SSL-MEPR: A Semi-Supervised Multi-Task Cross-Domain Learning Framework for Multimodal Emotion and Personality Recognition
Elena Ryumina, Alexandr Axyonov, Darya Koryakovskaya, Timur Abdulkadirov, Angelina Egorova, Sergey Fedchin, Alexander Zaburdaev, Dmitry Ryumin
The growing demand for intelligent human-computer interaction systems has driven the need for personalized solutions. Early research addressed this issue through Emotion Recognition (ER) methods, while current approaches focus on assessing individual Personality Traits (PTs). However, effective systems must integrate both capabilities, requiring large-scale corpora annotated for both tasks, which are currently unavailable.
We introduce a semi-supervised multi-task cross-domain learning framework for Multimodal Emotion and Personality Recognition (MEPR) with a three-stage learning strategy, combining unimodal single- task single-domain, unimodal multi-task cross-domain, and multimodal multi-task cross-domain models. We further enhance multimodal fusion by proposing Graph Attention Fusion and Task-Specific Query-Based Multi-Head Cross-Attention Fusion layers, as well as task-specific Predict Projectors and Guide Banks. These improvements and modifications to the Gradnorm method enable the model to effectively integrate heterogeneous and semi-labeled data. The framework is evaluated on two large-scale corpora, CMU Multimodal Opinion Sentiment and Emotion Intensity (MOSEI) for ER and ChaLearn First Impressions v2 (FIv2) for Personality Traits (PTs) assessment, showcasing its potential application in personalized human-computer interaction systems.
In single-task cross-domain learning, our model achieves mean Average Weighted Accuracy (mWACC) of 70.26 on MOSEI and mean Accuracy (mACC) of 92.88 on FIv2, outperforming state-of-the-art results. In contrast, multi-task cross-domain learning demonstrates reduced performance, yielding mWACC of 64.26 on MOSEI and mACC of 92.00 on FIv2. Our results highlight the complexity of both single-task single- or cross-domain learning (the problem of overfitting on single-domain) and multi-task cross-domain learning (the problem of adapting a model to different domains varying modality informativeness). We also study the relationship between these phenomena, finding that negative emotions, especially Sadness, are negatively correlated with high-level PTs scores, whereas Happiness is positively associated with these levels.
- A novel unified semi-supervised multi-task cross-domain learning framework for Multimodal Emotion and Personality Recognition, called SSL-MEPR.
- A multimodal fusion mechanism with Graph Attention and Task-Specific Query-Based Multi-Head Cross-Attention.
- A three-stage learning strategy designed to enhance intra- and inter-domain interactions across modalities.
- Establishment of new baselines on two benchmarks: CMU-MOSEI and ChaLearn First Impressions v2.
- The framework is designed for personalized human-computer interaction systems.
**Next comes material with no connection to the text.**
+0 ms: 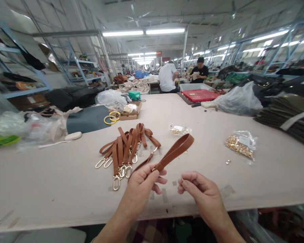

Figure: Pipeline of semi-supervised multi-task cross-domain learning framework for MEPR.
| Branch | Description |
|---|---|
main |
Default branch containing general repository information and descriptions corresponding to the ESWA 2025 publication. Multimodal Cross-Domain Model integrating outputs from all unimodal models, employing Graph Attention Fusion, Task-Specific Query-Based Multi-Head Cross-Attention, Predict Projectors, and Guide Banks. |
audio_trainer |
Implementation of Audio-based Cross-Domain Model using Wav2Vec2 embeddings and Mamba encoders. |
text_trainer |
Implementation of Text-based Cross-Domain Model using BGE-en embeddings and Transformer encoders. |
face_trainer |
Implementation of Face-based Cross-Domain Model using CLIP embeddings and Mamba encoders. |
body_trainer |
Implementation of Body-based Cross-Domain Model using CLIP embeddings and Mamba encoders. |
scene_trainer |
Implementation of Scene-based Cross-Domain Model using CLIP embeddings and Transformer encoders. |
Training consists of three stages, clearly separated in the repository:
Independent training of modality-specific single-domain models (Stage 1):
Cross-domain adaptation of unimodal models. Each model leverages features and predictions from single-domain training, refined via cross-attention fusion between emotion and personality tasks. (Implemented within each respective modality trainer.)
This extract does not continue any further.